* **What you should do**:
The expected output is each line below containing "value", copied in full.
= = =
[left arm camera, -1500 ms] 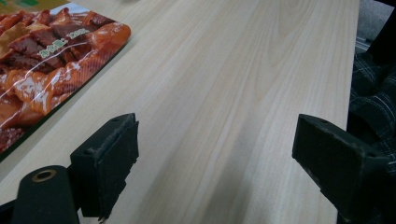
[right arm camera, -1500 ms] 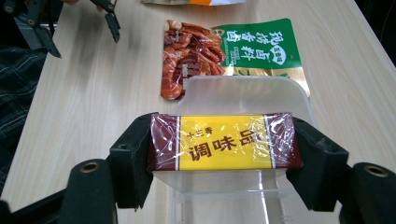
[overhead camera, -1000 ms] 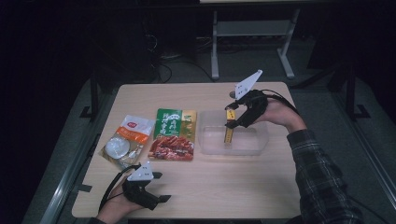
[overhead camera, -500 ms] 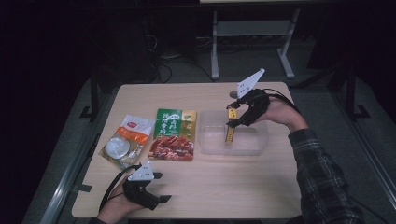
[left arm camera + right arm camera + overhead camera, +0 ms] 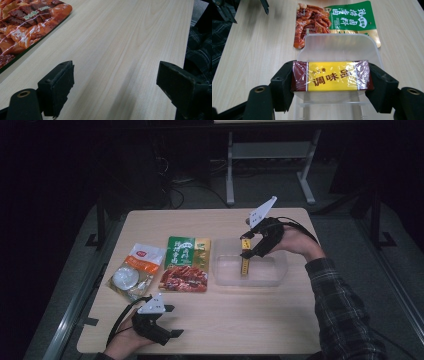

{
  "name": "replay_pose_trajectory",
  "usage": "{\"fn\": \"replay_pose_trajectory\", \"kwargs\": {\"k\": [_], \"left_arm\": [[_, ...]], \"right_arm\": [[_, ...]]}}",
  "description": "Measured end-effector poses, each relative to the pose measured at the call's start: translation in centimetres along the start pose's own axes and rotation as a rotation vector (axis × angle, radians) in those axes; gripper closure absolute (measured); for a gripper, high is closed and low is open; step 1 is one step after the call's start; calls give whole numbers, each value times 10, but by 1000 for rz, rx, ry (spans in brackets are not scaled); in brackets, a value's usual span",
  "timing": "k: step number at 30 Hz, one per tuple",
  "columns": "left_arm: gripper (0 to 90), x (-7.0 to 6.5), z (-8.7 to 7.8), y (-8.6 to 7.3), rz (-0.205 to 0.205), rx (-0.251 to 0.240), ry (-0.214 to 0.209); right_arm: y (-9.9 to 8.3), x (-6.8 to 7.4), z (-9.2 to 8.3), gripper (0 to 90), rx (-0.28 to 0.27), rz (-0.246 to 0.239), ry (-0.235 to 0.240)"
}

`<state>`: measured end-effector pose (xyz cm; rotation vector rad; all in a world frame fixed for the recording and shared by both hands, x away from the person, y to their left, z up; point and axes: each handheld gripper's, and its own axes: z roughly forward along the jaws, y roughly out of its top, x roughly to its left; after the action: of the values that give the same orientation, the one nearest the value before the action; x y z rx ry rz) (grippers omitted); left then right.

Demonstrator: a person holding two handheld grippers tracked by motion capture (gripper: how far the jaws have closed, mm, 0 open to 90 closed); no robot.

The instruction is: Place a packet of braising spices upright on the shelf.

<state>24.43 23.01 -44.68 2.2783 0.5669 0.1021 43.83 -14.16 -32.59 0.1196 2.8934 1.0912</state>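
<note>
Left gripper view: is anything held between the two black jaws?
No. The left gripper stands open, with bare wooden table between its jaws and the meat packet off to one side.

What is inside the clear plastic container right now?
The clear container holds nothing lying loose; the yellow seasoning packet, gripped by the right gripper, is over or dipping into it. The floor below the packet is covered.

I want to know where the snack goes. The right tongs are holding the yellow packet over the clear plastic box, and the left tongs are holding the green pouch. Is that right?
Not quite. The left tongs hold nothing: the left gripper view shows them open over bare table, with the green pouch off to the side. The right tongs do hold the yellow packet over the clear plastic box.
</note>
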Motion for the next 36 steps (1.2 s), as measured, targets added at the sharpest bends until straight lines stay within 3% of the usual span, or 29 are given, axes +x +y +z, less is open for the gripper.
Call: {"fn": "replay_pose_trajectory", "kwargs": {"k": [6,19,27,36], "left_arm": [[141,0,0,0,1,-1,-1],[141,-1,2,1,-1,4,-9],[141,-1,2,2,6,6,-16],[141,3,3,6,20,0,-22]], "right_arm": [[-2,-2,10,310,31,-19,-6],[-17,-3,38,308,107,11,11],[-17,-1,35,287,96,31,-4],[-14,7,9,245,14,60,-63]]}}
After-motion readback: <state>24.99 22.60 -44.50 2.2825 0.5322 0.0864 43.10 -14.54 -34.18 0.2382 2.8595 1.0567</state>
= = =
* **Written reply**:
  "description": "Measured end-effector poses, each relative to the pose measured at the call's start: translation in centimetres along the start pose's own axes and rotation as a rotation vector (axis × angle, radians) in those axes; gripper closure absolute (measured); for a gripper, high is closed and low is open; step 1 is one step after the call's start; calls give whole numbers, each value times 10, but by 1000 for rz, rx, ry (spans in brackets are not scaled); in brackets, a value's usual span",
`<state>`: measured end-effector pose (xyz cm; rotation vector rad; all in a world frame fixed for the recording and shared by both hands, x away from the person, y to their left, z up; point and axes: each handheld gripper's, and its own axes: z roughly forward along the jaws, y roughly out of its top, x roughly to its left; after the action: of the values that give the same orientation, the one nearest the value before the action; x y z rx ry rz) (grippers omitted); left then right.

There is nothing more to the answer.